The Irish Government have observer representation at the forum in the form of civil servants, and an observer role has also been accepted by the United States Consul General in Belfast, Elizabeth Trudeau. Commenting on the task of the forum in the latest edition of the History Ireland magazine, Tony Canavan wrote that “expecting Northern nationalists to take part in the celebration is probably akin to asking non-white South Africans to celebrate the anniversary of Apartheid.”

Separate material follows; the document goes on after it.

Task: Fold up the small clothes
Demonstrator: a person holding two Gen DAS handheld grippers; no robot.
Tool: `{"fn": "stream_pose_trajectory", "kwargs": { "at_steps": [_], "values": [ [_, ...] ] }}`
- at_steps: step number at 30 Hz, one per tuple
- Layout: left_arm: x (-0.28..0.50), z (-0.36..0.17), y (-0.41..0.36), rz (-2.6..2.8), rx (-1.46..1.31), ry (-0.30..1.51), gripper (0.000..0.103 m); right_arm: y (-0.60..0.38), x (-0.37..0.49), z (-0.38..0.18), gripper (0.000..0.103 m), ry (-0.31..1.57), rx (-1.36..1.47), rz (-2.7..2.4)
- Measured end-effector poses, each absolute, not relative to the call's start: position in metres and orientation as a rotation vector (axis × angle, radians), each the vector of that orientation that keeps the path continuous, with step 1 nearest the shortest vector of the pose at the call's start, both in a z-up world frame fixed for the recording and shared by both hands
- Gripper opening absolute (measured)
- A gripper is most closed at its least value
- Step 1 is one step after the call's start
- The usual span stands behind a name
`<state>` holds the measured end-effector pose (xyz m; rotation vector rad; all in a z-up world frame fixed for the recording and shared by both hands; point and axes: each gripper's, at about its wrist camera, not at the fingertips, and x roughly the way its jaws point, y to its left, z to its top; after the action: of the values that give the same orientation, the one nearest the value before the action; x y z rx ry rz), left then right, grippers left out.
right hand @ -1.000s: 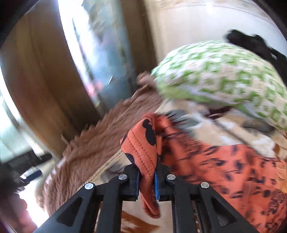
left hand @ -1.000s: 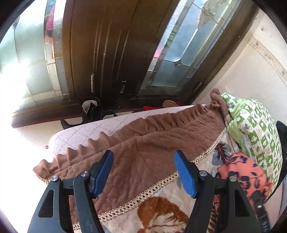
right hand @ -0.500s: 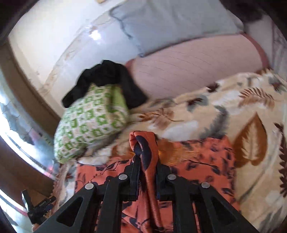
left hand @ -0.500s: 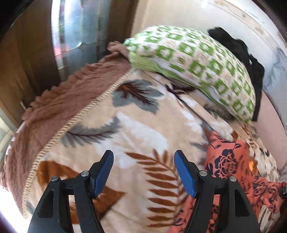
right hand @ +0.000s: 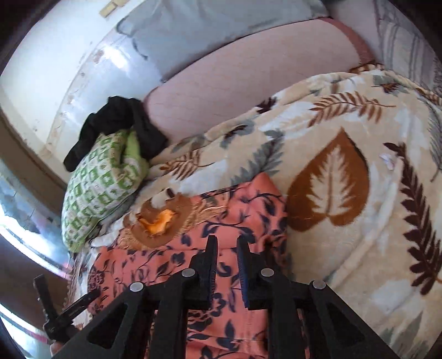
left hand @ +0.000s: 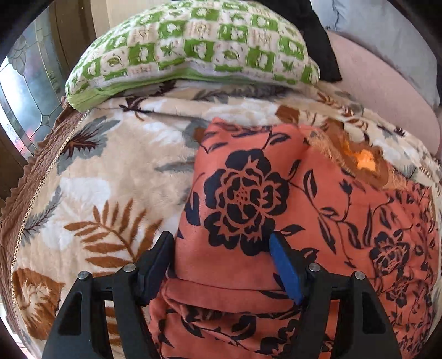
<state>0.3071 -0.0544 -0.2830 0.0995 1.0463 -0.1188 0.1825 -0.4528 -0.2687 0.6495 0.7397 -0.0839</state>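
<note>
An orange garment with a black flower print lies spread on the leaf-patterned blanket, its near part folded over in a thick edge. My left gripper hangs just above that near part. Its jaws are wide and still opening, and the cloth lies between the fingers without the pads pressing on it. In the right wrist view the same garment lies flat under my right gripper. That gripper's jaws stand a narrow gap apart, with no fold rising between them.
A green-and-white checked pillow lies just beyond the garment, with black cloth draped on it. Behind are a pink sheet and a grey pillow. The brown frilled bed edge and a glass door are at the left.
The left gripper swung from the bed's edge and the door to over the garment. The fold that stood pinched in the right gripper is gone; the garment now lies flat.
</note>
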Motion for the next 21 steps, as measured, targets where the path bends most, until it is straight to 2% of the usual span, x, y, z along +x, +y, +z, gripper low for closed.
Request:
{"fn": "stream_pose_trajectory", "kwargs": {
  "at_steps": [3, 4, 12, 16, 21],
  "values": [
    [0.307, -0.287, -0.048, -0.1, 0.095, 1.062, 0.082, -0.43, 0.207, -0.316, 0.017, 1.029, 0.617, -0.073],
    [0.308, -0.285, -0.045, -0.107, 0.079, 1.071, 0.082, -0.427, 0.208, -0.326, 0.016, 1.05, 0.605, -0.08],
    [0.295, -0.26, -0.06, -0.239, 0.08, 0.962, 0.082, -0.395, 0.195, -0.285, 0.017, 0.879, 0.535, 0.048],
    [0.288, -0.283, -0.087, -0.172, 0.301, 0.982, 0.084, -0.372, 0.209, -0.321, 0.018, 1.051, 0.486, 0.074],
    [0.282, -0.277, -0.089, -0.173, 0.337, 0.948, 0.085, -0.367, 0.199, -0.308, 0.017, 1.024, 0.474, 0.068]
  ]
}}
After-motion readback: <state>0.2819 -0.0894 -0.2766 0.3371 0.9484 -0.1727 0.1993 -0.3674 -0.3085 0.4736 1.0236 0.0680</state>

While the comment will be provocative to some, it quite neatly encapsulates the dilemma of making such a celebration an occasion of “mutual respect, inclusiveness and reconciliation”, the aspirations which the Northern Ireland office have set for the programme of events. And so the centenary will probably pass off as a subdued occasion, ignored by those to whom its very concept is anathema but embraced by those to whom its marking has identify-reinforcing significance. Those whose minds and hearts find resonance there will look on, those whose minds and hearts find repulsion will look away. But, when we look at what is going on on the island just now, would that not be the waste of an opportunity? If we choose not to mark the centenary in a conventionally commemorative or celebratory way in our own particular communities, surely that decision invites some examination of why the notion of it makes us feel offended or uncomfortable or angry or outraged.

Engaging in this individual or collective process of examination is challenging, but it is the route to broadening understanding, to confronting and exorcising pain, to healing divisions, to fostering forgiveness. If such a process had not been engaged in by people of strong opinion and fearsome conviction on our island in the recent past, we would not have a peace process. So, if we don’t put the bunting out for the centenary of Northern Ireland, we should not let its occasion pass without some thought and some open and forthright discussion on what it means to different people on the island and why it makes those people feel the way that they do.

We are anything but a united Ireland just now. If we are to achieve the level of co-operation needed in the control of the common enemy of the coronavirus, if we are to ease the mutual hostilities beginning to manifest over Brexit, if we are to keep the spectre of violence in the shadows, we need a new and vigorous diplomatic initiative in the relationship between the Republic and the North.

And it is only when we foster such an initiative and address those pressing current issues of division and distrust, that the debate on what used to be referred to as “the national question” can be conducted in a productive manner. In many ways, discussing the centenary of Northern Ireland, and why it makes different peoples on this island feel the way they do about it, might be a very piquant and appropriate place to start the urgently needed reinvigoration of diplomatic relations between the two parts of our small shared piece of the earth.